Perhaps the best expression of the clients’ appreciation/enjoyment of the yoga class is at its close, when a head pops up and asks: ‘When is the next class?’
At the unit where I work, I carry out a weekly one-to-one relaxation session with a client who has been experiencing behavioural problems. He has communication difficulties and, as a result, has often been frustrated, angry and threatening with other clients and staff
During the initial yoga session I learned what the client responded to in a positive way. I included relaxation music and aromatherapy and, as the client began to relax, I introduced a foot massage with essential oils. As the facial muscles began to relax, his emotional release could be heard in big sighs. As his breathing slowed down, he closed his eyes and thought about a happy place—I suggested a recent holiday and we added details, using the sense of smell (the seaside), sight (the colour of the sea, people on the beach, seagulls), sound (children playing on the beach), and feeling (the warmth of the sun). I also asked the client for suggestions, to deepen the visualisation.
This particular client has been helped to control his angry outbursts though this relaxation technique and staff members have commented that his behaviour has improved and his demeanour is much more relaxed and at ease.

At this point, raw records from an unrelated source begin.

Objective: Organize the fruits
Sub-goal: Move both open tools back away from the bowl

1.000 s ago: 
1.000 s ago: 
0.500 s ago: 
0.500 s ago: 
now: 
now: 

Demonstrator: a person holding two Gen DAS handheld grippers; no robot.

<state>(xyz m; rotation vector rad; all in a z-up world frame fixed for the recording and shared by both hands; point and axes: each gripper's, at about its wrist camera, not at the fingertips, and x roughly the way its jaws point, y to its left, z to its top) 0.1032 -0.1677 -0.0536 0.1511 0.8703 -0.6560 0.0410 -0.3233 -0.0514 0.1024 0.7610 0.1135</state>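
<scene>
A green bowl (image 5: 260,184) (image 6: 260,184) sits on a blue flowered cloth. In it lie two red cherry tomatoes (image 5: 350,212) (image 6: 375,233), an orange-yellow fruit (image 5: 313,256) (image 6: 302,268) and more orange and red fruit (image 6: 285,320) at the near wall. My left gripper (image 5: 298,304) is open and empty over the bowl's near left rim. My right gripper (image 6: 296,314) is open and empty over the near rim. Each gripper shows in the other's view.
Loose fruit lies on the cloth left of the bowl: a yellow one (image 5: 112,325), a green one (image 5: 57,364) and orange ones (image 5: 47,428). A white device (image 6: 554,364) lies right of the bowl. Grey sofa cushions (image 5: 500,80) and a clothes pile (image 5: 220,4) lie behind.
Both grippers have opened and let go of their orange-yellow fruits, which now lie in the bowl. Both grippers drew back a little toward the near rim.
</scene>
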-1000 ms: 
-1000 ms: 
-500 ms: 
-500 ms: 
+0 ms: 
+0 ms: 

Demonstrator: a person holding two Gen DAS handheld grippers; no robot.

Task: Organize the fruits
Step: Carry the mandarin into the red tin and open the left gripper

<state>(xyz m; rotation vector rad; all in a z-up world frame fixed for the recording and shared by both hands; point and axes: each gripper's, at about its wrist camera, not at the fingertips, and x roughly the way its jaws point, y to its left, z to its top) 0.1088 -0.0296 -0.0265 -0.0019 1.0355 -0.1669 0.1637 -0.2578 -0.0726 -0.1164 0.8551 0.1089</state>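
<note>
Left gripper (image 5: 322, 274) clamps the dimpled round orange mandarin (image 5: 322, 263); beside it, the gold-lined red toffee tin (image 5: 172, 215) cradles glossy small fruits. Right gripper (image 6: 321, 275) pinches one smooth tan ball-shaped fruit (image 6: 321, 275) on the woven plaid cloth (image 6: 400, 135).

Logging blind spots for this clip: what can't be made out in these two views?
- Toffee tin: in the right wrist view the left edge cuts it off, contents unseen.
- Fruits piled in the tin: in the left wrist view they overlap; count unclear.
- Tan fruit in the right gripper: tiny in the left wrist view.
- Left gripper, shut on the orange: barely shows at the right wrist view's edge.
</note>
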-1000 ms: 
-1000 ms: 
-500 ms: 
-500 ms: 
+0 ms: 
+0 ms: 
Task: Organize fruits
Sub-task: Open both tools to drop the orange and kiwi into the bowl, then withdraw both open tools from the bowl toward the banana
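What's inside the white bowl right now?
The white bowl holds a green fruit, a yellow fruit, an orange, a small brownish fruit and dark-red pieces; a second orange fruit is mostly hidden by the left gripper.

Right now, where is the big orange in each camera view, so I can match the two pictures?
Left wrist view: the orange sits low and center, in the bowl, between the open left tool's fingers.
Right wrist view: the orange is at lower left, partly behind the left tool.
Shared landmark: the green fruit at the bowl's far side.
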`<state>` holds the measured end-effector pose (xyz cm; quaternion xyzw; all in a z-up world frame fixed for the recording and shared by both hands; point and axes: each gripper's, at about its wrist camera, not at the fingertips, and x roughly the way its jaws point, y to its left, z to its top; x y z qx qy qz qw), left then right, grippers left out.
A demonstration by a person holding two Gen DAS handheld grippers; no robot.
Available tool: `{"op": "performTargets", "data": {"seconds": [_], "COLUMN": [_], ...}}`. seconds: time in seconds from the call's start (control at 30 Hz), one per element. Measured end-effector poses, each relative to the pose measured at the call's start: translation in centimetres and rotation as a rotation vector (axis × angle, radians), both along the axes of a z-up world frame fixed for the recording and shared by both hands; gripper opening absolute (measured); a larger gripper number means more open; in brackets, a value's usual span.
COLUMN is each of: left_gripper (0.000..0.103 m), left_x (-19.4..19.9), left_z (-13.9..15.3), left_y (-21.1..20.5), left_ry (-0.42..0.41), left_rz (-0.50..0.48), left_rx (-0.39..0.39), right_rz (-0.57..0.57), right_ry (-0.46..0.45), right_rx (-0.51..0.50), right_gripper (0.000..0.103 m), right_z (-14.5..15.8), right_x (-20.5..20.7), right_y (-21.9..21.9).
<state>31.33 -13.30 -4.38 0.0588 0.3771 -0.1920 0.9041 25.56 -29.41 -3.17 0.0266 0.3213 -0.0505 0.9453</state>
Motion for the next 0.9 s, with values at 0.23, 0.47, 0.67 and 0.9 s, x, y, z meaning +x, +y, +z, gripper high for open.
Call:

Part of the yoga philosophy is to ‘pass the light’. I hope that sharing my experiences of yoga therapy and its benefits for people with learning disabilities will encourage other yoga teachers to make themselves available to this client group. I have found so much enthusiasm for this form of therapy among clients and co-workers and I feel there is great scope for further development in the use of yoga among people with learning disability.